Chico Siqueira - O Estado de S.Paulo

A diretoria da Faculdade de Engenharia de Bauru (FEB), da Universidade Estadual Paulista (Unesp), abriu processo administrativo para investigar denúncia de racismo em sala de aula, que teria sido cometido por um professor contra um aluno angolano. O estudante frequenta o 2º ano do curso de Engenharia Mecânica por meio de um intercâmbio entre a universidade e o governo de Angola. O fato ocorreu na quarta-feira, quando o professor teria destratado o aluno, que chegara atrasado para a aula. Testemunhas relataram que o aluno teve a porta batida na cara pelo professor, que ainda teria dito em voz alta que o rapaz, chamado de "negão", deveria voltar para seu país de origem. "Esse negão deveria voltar para o país dele", teria dito o professor. O docente teria destratado outro aluno, um brasileiro, branco, que chegara atrasado com o angolano.PROCEDIMENTOA denúncia foi enviada à direção da FEB pelos dois estudantes na quinta-feira e ontem o diretor da faculdade, Alcides Padilha, nomeou uma comissão para apurar o caso.

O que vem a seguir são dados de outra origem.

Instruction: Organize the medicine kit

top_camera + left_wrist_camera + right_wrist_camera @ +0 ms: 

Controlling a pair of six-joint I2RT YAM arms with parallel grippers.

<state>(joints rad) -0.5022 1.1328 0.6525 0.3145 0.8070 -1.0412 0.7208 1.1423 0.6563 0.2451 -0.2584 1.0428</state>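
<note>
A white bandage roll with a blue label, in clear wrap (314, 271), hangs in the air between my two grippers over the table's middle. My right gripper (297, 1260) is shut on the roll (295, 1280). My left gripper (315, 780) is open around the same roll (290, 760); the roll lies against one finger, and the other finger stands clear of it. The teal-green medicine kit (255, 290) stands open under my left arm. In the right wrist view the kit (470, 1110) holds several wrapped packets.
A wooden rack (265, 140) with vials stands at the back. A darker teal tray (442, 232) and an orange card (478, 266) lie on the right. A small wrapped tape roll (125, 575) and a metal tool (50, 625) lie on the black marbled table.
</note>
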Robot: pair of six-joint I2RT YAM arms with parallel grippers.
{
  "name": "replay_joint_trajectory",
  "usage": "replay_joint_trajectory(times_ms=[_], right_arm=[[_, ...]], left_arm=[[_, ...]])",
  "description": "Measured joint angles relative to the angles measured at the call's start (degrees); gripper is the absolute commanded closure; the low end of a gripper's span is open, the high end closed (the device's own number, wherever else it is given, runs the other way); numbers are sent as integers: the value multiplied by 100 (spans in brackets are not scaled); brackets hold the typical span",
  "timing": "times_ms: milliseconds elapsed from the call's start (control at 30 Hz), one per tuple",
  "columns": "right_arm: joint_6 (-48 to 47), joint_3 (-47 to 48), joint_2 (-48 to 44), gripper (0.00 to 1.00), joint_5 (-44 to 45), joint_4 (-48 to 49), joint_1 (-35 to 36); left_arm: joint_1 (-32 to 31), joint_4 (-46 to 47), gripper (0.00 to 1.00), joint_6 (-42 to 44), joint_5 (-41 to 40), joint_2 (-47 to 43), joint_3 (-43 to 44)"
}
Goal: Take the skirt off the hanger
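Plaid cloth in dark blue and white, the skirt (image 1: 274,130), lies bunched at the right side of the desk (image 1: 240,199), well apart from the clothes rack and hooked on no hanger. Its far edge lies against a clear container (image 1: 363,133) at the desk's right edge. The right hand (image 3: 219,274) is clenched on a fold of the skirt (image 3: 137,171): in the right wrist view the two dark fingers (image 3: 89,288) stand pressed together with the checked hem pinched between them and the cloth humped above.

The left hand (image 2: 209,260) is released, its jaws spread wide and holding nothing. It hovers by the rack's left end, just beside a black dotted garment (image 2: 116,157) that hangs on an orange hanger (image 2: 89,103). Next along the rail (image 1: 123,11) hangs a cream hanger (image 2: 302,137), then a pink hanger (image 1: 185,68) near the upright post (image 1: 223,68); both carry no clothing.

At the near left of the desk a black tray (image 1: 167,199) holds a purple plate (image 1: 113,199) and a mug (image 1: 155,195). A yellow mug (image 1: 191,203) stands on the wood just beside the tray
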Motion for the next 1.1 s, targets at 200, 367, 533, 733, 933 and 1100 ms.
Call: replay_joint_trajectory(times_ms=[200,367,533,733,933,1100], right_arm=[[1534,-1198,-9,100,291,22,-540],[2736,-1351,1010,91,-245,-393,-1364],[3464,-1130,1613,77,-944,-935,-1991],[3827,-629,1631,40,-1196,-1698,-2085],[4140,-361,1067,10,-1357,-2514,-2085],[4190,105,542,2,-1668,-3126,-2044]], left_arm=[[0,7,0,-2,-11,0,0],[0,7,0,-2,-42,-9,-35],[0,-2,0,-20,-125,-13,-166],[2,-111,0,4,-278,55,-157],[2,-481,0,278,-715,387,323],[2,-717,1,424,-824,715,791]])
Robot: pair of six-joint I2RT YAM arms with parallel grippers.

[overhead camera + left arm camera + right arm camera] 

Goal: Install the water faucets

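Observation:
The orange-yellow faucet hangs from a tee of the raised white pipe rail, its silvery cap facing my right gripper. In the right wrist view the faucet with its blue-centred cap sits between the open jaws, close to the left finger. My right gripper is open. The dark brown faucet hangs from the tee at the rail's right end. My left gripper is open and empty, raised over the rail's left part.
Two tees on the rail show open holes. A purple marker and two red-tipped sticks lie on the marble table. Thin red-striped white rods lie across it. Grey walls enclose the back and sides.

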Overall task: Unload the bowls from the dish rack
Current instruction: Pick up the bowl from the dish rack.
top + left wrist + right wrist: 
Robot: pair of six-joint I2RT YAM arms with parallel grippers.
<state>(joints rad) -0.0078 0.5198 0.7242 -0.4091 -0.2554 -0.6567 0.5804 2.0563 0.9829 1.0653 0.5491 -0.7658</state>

Padilha não quis divulgar os nomes dos alunos e do professor. "Não posso fazer isso para não prejudicar ninguém", disse. De acordo com Padilha, foram nomeados três professores de outros câmpus da Unesp e um assessor jurídico da universidade para compor a comissão que julgará a atitude do docente. "A comissão vai apurar o que aconteceu, ouvir envolvidos e testemunhas e julgar o caso. O professor pode ser absolvido, pode sofrer advertência, ser suspenso ou até mesmo expulso da faculdade", explicou.No entanto, o diretor disse acreditar que haverá acordo entre as partes. "Em 38 anos de faculdade nunca vi um caso em que as partes não chegaram a um acordo. O curso de Engenharia é muito duro e os atritos entre professores e alunos são normais. Mas posso garantir que, se não houver acordo, vamos dar garantia para que os alunos não sejam perseguidos pelo professor, caso ele continue lhes dando aula", comentou. Padilha disse que em 30 dias a comissão deverá dar parecer sobre o assunto. Segundo ele, oito estudantes angolanos estudam na faculdade "e todos são alunos educados".